For keyword research, try: "List 20 long-tail keywords related to [topic] that signal purchase intent, not just information-seeking. Format as a table with keyword, estimated intent, and a one-line content angle." That beats a generic keyword dump every time.

Ads & Copy

Ad copy is where specificity pays off the most. "Write a Facebook ad" will always underperform compared to a prompt that specifies the hook angle, the pain point, the offer, and the character limit.

"Write 5 variations of a Facebook ad for [product]. Each should open with a different hook angle (question, bold claim, story, stat, empathy). Target audience: [description]. Pain point: [pain point]. Offer: [offer]. Keep each under 125 characters for the primary text and 40 for the headline."

Always ask for variations. Getting five options and picking the best one is faster than iterating on one bad draft. And include the constraints upfront — character limits, tone restrictions, platform-specific rules.

Analytics & Reporting

AI is genuinely underused for data interpretation. Most people use it to write — but it's just as useful for making sense of numbers.

"Here's our campaign performance data for [time period]: [paste data]. Identify the top 3 insights a marketing director would care about. For each insight, explain what likely caused it and suggest one action to take. Format as a short executive summary."

You can also use it to sanity-check your own thinking: "I'm seeing [metric] drop while [other metric] increases. What are 5 possible explanations? Which is most likely given that [context]?"

Brand Voice

This is where teams struggle most with AI. The output is fine, but it doesn't sound like us. The fix is building a voice block you paste into every brand-related prompt.

Write it once and reuse it everywhere:

"Our brand voice: [adjective], [adjective], [adjective]. We write like [reference point, e.g. 'a smart friend who works in the industry, not a consultant']. We avoid: corporate jargon, passive voice, exclamation points, filler phrases like 'in today's world'. We always: lead with the reader's problem, use specific numbers over vague claims, end with a clear next step."

Paste that block at the top of any prompt where brand consistency matters. It takes 30 seconds and makes every output noticeably better. Save it somewhere you can grab it fast — a pinned note, a saved prompt in Prompt Router, wherever.

Growth & Experimentation

Growth work is a perfect fit for AI because it's high-volume and repetitive: generating hypotheses, writing test variants, building frameworks. The prompts here should lean into that.

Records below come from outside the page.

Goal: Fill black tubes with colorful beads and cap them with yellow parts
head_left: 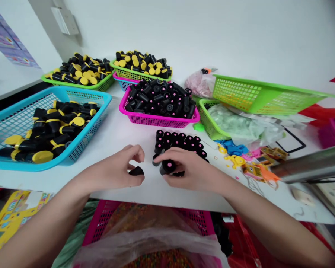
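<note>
My right hand (188,167) pinches a small black plastic cylinder (167,166) with a pink dot on its end. Beside and behind its fingers, rows of the same pink-dotted black cylinders (177,140) stand close together on the white table, some hidden by the hand. To the left, my left hand (121,167) is curled, thumb and index finger apart, around a small black piece (136,171); its full shape is hidden. A magenta basket (162,121) behind the rows is heaped with more pink-dotted black cylinders.
A blue basket (69,156) and two green baskets (104,86) hold black cylinders with yellow caps. Right are a tilted green basket (257,98), plastic bags (240,124), small coloured parts (236,160) and a metal post (312,163). Below the table edge, a bag-lined magenta basket (100,219) holds tiny beads.
</note>
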Tool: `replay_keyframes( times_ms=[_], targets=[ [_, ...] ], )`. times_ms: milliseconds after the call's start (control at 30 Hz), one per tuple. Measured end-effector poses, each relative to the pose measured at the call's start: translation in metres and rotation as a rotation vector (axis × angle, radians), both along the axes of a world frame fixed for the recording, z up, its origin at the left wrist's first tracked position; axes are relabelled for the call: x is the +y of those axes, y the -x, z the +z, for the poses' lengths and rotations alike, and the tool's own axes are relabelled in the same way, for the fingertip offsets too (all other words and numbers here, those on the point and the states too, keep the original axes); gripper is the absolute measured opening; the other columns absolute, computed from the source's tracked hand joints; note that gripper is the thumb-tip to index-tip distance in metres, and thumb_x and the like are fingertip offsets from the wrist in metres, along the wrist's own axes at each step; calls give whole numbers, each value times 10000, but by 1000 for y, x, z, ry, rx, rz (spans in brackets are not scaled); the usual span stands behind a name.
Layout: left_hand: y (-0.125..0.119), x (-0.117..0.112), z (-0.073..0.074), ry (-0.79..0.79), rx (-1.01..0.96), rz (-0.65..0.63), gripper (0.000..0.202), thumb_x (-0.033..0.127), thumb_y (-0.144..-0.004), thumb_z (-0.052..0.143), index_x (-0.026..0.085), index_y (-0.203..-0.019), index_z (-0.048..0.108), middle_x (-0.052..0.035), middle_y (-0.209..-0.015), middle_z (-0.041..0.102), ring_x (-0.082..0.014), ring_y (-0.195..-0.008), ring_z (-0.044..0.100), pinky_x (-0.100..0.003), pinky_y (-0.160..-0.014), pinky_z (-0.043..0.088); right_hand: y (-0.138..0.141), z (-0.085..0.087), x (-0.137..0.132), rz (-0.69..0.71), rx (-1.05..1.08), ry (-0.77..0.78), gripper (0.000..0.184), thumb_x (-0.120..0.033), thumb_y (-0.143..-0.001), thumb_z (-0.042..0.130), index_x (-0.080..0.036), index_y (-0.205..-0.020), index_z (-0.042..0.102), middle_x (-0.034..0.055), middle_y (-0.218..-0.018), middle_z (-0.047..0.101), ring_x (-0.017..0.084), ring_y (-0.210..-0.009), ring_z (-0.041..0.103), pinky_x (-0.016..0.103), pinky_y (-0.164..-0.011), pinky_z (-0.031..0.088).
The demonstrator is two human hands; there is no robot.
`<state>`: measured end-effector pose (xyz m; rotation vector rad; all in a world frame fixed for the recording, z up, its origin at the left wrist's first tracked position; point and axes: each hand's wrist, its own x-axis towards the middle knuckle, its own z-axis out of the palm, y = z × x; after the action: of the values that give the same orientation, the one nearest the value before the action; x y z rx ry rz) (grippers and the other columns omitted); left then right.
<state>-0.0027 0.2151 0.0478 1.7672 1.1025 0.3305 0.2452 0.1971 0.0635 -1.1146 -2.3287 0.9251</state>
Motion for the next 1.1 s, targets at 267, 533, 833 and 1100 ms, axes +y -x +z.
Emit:
replay_keyframes(
  times_ms=[267, 533, 833, 1100],
  targets=[
    [-46, -23, -29, -218, 172, 143, 371, 117, -735, 492, 206, -1093, 461, -55, -760, 564, -271, -726, 584, -385, -759, 426, -2, -28, -15, -102, -358, -352, 301, -233, -803, 740, -213, -1092, 658, 69, -1041, 694, 260, -1060, 565, 431, -875, 458],
    [-52, -17, -17, 63, -69, 198, 252, 228, -781, 519, 250, -930, 317, 22, -809, 413, -162, -624, 479, -332, -650, 457, 11, -36, -26, -148, -528, -563, 457, -342, -815, 742, -178, -1224, 624, 134, -1163, 621, 314, -1047, 508, 458, -825, 396],
    [-37, -24, -29, 324, -255, 260, 384, 636, -940, 281, 258, -998, 320, -19, -967, 472, -157, -787, 548, -287, -611, 522, 32, -44, -45, -81, 11, -411, 215, -281, -924, 592, -162, -1099, 623, 65, -1052, 688, 188, -1014, 582, 342, -920, 434],
    [-7, -19, -46, -90, -16, 77, 330, 446, -959, 429, 258, -1210, 531, -103, -1225, 609, -290, -1203, 519, -484, -1093, 342, 34, -67, -40, -343, -477, -768, 356, -478, -864, 645, -311, -1177, 659, 119, -1308, 584, 331, -1063, 432, 510, -849, 345]
  ],
)
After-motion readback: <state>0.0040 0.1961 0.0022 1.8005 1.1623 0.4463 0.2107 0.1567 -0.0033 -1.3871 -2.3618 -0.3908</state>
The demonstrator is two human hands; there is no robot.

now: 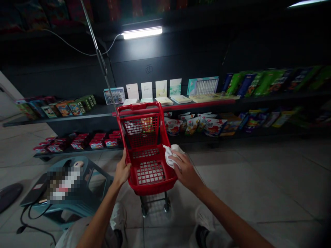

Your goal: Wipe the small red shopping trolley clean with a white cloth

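Note:
A small red plastic shopping cart (155, 188) stands on the floor between my feet, its handle toward the shelves. My left hand (122, 170) is closed round the left rim of the basket. On the opposite side, my right hand (183, 168) grips a crumpled white cloth (169, 156) and presses it against the basket's right rim. Part of the cloth is hidden under my fingers. Through the grid walls the basket holds no visible goods.
A blue-grey plastic stool (89, 168) with a dark device and cables is at my left. Ahead, dark shelves (100, 111) carry boxes, notebooks and snack bags (214, 126). A lit tube lamp (142, 32) hangs above, and a thin metal pole (90, 27) rises behind the cart.

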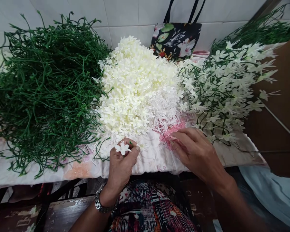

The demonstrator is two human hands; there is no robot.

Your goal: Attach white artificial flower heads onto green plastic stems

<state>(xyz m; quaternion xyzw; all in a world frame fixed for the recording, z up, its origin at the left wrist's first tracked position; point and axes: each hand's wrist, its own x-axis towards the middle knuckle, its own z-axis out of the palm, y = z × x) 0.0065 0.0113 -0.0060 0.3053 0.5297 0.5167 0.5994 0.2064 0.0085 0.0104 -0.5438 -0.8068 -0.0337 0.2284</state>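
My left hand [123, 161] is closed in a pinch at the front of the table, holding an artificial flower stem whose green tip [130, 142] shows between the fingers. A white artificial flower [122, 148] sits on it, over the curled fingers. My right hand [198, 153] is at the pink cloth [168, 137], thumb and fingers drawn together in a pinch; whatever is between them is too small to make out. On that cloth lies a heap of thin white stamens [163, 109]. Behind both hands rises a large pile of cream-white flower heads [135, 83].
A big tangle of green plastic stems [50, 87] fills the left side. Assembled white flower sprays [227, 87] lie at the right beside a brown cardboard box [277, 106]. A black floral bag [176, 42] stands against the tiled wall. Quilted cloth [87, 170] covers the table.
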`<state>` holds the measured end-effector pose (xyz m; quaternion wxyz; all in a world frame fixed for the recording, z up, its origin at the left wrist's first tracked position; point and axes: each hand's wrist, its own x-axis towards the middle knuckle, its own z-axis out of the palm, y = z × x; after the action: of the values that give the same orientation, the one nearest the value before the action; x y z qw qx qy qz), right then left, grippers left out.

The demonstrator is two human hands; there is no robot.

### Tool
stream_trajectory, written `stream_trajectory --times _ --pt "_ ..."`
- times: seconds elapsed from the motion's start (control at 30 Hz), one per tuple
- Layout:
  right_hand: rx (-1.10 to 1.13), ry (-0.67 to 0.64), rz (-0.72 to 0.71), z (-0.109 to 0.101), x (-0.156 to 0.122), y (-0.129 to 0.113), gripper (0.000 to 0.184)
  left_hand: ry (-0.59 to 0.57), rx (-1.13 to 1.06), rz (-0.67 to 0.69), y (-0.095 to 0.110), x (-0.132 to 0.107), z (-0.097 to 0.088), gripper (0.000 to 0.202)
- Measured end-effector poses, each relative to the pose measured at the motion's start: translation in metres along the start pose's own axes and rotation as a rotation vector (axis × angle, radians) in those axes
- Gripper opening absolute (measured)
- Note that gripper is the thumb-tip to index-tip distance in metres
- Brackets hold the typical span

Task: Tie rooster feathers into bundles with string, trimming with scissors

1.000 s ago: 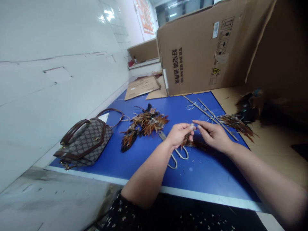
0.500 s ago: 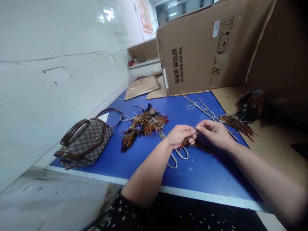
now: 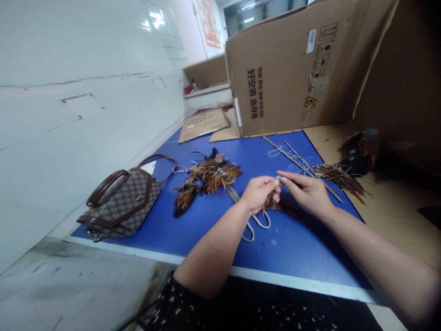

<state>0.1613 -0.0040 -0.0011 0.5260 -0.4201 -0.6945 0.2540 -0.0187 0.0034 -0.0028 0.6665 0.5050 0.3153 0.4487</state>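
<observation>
My left hand [image 3: 261, 193] pinches the base of a small bunch of brown feathers [image 3: 280, 208], which hangs below my fingers over the blue table. Meeting it at the fingertips, my right hand [image 3: 306, 188] is closed in a pinch at the same base; the exact bit between the fingertips is too small to make out. Under my left wrist lies a pair of scissors [image 3: 251, 230], blades partly hidden by the hand. A pile of brown and black feathers [image 3: 215, 174] rests left of my hands.
A patterned handbag [image 3: 127, 202] stands at the table's left. Thin sticks with loose thread [image 3: 292, 158] and more feathers [image 3: 341, 179] lie at the right. A large cardboard box [image 3: 285, 78] rises at the back, beside flat cardboard pieces [image 3: 203, 125]. The blue table [image 3: 213, 234] has a pale front edge.
My right hand's fingers have straightened somewhat and shifted slightly up at the pinch point. My left hand has moved a little to the right. The feather bunch stays between them.
</observation>
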Motion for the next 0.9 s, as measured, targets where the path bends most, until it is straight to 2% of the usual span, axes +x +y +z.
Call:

"We're running an A/B test on our [landing page / email / onboarding flow]. Current version does [describe current approach]. Generate 5 test hypotheses, each with: the change to make, the metric it should move, the audience segment most likely to respond, and the minimum detectable effect worth testing for."

For retention specifically: "Our users churn most in [week/stage]. Based on that pattern, suggest 3 intervention experiments — one in-product, one via email, one via support — each with a clear hypothesis and success metric."

Getting consistent output across models

If you're sending the same marketing prompt to multiple AIs to see who does it best — which, honestly, you should be — a few things will help you get comparable results.

With those guardrails in place, you can actually compare outputs fairly. Without them, you're comparing apples to whatever the model felt like giving you that day.

The honest truth is that the marketers getting the most out of AI aren't the ones with the best tools — they're the ones who've taken the time to write good prompts. That's the whole playbook.